[<prev] [next>] [<thread-prev] [thread-next>] [day] [month] [year] [list]
Message-ID: <CAAhV-H7AhUijxaW5oS6s4hCtWyEOgx8iaku2KhbK_6mZbRHYHQ@mail.gmail.com>
Date: Thu, 18 Sep 2025 18:54:29 +0800
From: Huacai Chen <chenhuacai@...nel.org>
To: Bibo Mao <maobibo@...ngson.cn>
Cc: WANG Xuerui <kernel@...0n.name>, kvm@...r.kernel.org, loongarch@...ts.linux.dev,
linux-kernel@...r.kernel.org
Subject: Re: [PATCH] LoongArch: KVM: Fix VM migration failure with PTW enabled
On Wed, Sep 17, 2025 at 9:11 AM Bibo Mao <maobibo@...ngson.cn> wrote:
>
>
>
> On 2025/9/16 下午10:21, Huacai Chen wrote:
> > On Mon, Sep 15, 2025 at 9:22 AM Bibo Mao <maobibo@...ngson.cn> wrote:
> >>
> >>
> >>
> >> On 2025/9/14 上午9:57, Huacai Chen wrote:
> >>> Hi, Bibo,
> >>>
> >>> On Wed, Sep 10, 2025 at 3:14 PM Bibo Mao <maobibo@...ngson.cn> wrote:
> >>>>
> >>>> With PTW disabled system, bit Dirty is HW bit for page writing, however
> >>>> with PTW enabled system, bit Write is HW bit for page writing. Previously
> >>>> bit Write is treated as SW bit to record page writable attribute for fast
> >>>> page fault handling in the secondary MMU, however with PTW enabled machine,
> >>>> this bit is used by HW already.
> >>>>
> >>>> Here define KVM_PAGE_SOFT_WRITE with SW bit _PAGE_MODIFIED, so that it can
> >>>> work on both PTW disabled and enabled machines. And with HW write bit, both
> >>>> bit Dirty and Write is set or clear.
> >>>>
> >>>> Signed-off-by: Bibo Mao <maobibo@...ngson.cn>
> >>>> ---
> >>>> arch/loongarch/include/asm/kvm_mmu.h | 20 ++++++++++++++++----
> >>>> arch/loongarch/kvm/mmu.c | 8 ++++----
> >>>> 2 files changed, 20 insertions(+), 8 deletions(-)
> >>>>
> >>>> diff --git a/arch/loongarch/include/asm/kvm_mmu.h b/arch/loongarch/include/asm/kvm_mmu.h
> >>>> index 099bafc6f797..efcd593c42b1 100644
> >>>> --- a/arch/loongarch/include/asm/kvm_mmu.h
> >>>> +++ b/arch/loongarch/include/asm/kvm_mmu.h
> >>>> @@ -16,6 +16,13 @@
> >>>> */
> >>>> #define KVM_MMU_CACHE_MIN_PAGES (CONFIG_PGTABLE_LEVELS - 1)
> >>>>
> >>>> +/*
> >>>> + * _PAGE_MODIFIED is SW pte bit, it records page ever written on host
> >>>> + * kernel, on secondary MMU it records page writable in order to fast
> >>>> + * path handling
> >>>> + */
> >>>> +#define KVM_PAGE_SOFT_WRITE _PAGE_MODIFIED
> >>> KVM_PAGE_WRITEABLE is more suitable.
> >> both are ok for me.
> >>>
> >>>> +
> >>>> #define _KVM_FLUSH_PGTABLE 0x1
> >>>> #define _KVM_HAS_PGMASK 0x2
> >>>> #define kvm_pfn_pte(pfn, prot) (((pfn) << PFN_PTE_SHIFT) | pgprot_val(prot))

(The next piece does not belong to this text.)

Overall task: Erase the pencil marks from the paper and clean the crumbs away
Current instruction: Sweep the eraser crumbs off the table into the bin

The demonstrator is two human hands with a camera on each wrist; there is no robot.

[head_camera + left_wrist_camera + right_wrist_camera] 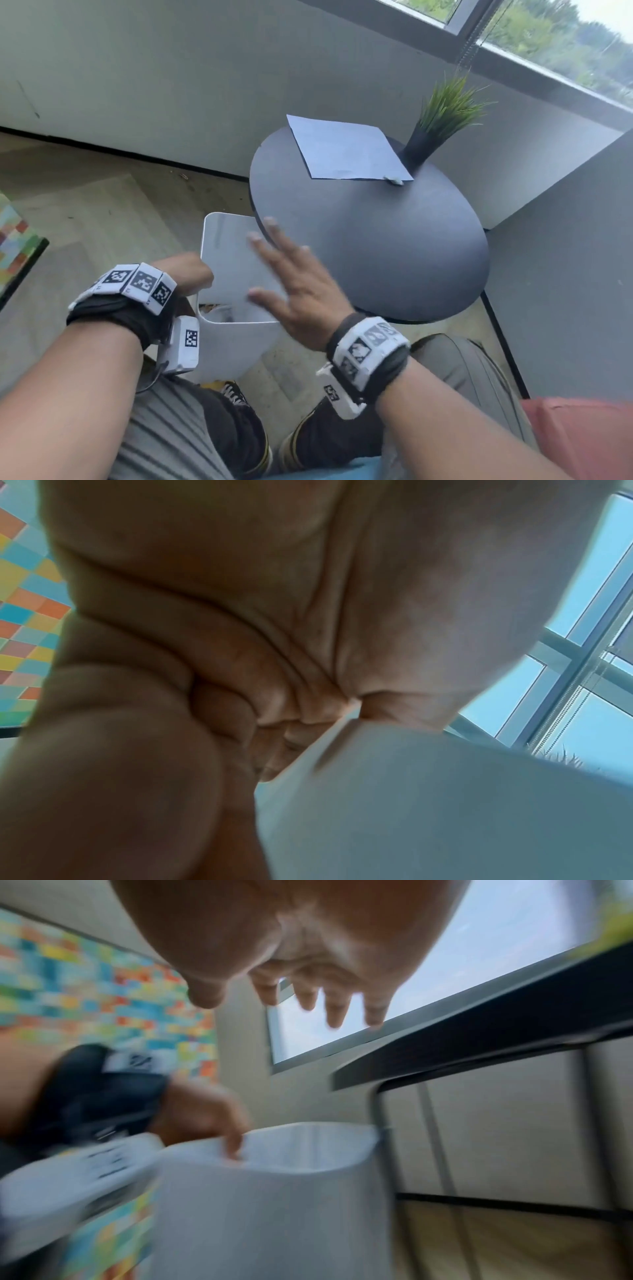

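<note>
Crumb-cleaning step, it seems. Left hand (191, 274) curled over the rim of the white bin (236, 260), thumb inside, holding it up beside the near edge of the round black worktop (394, 246). Right hand (294, 284) flat and spread wide above the bin mouth, holding nothing, fingers (335, 1010) straight and apart, just by the worktop edge. Looks like a hand brushing crumbs down into the bin, or getting ready to.

Paper (346, 150) far back on the worktop, one corner poking past the far edge. Small grey eraser (394, 180) on the paper's near right corner. No pencil marks to be seen on the paper from here; too far to be sure. No crumbs to be seen on the dark top either, too small to tell. Potted grass plant (442, 116) just beside the paper.

Next move, most likely: keep the bin tight under the edge, sweep with a flat palm toward it, slow enough not to scatter bits on the floor.
</note>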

> >>>> @@ -52,11 +59,16 @@ static inline void kvm_set_pte(kvm_pte_t *ptep, kvm_pte_t val)
> >>>> WRITE_ONCE(*ptep, val);
> >>>> }
> >>>>
> >>>> -static inline int kvm_pte_write(kvm_pte_t pte) { return pte & _PAGE_WRITE; }
> >>>> -static inline int kvm_pte_dirty(kvm_pte_t pte) { return pte & _PAGE_DIRTY; }
> >>>> +static inline int kvm_pte_soft_write(kvm_pte_t pte) { return pte & KVM_PAGE_SOFT_WRITE; }
> >>> The same, kvm_pte_mkwriteable() is more suitable.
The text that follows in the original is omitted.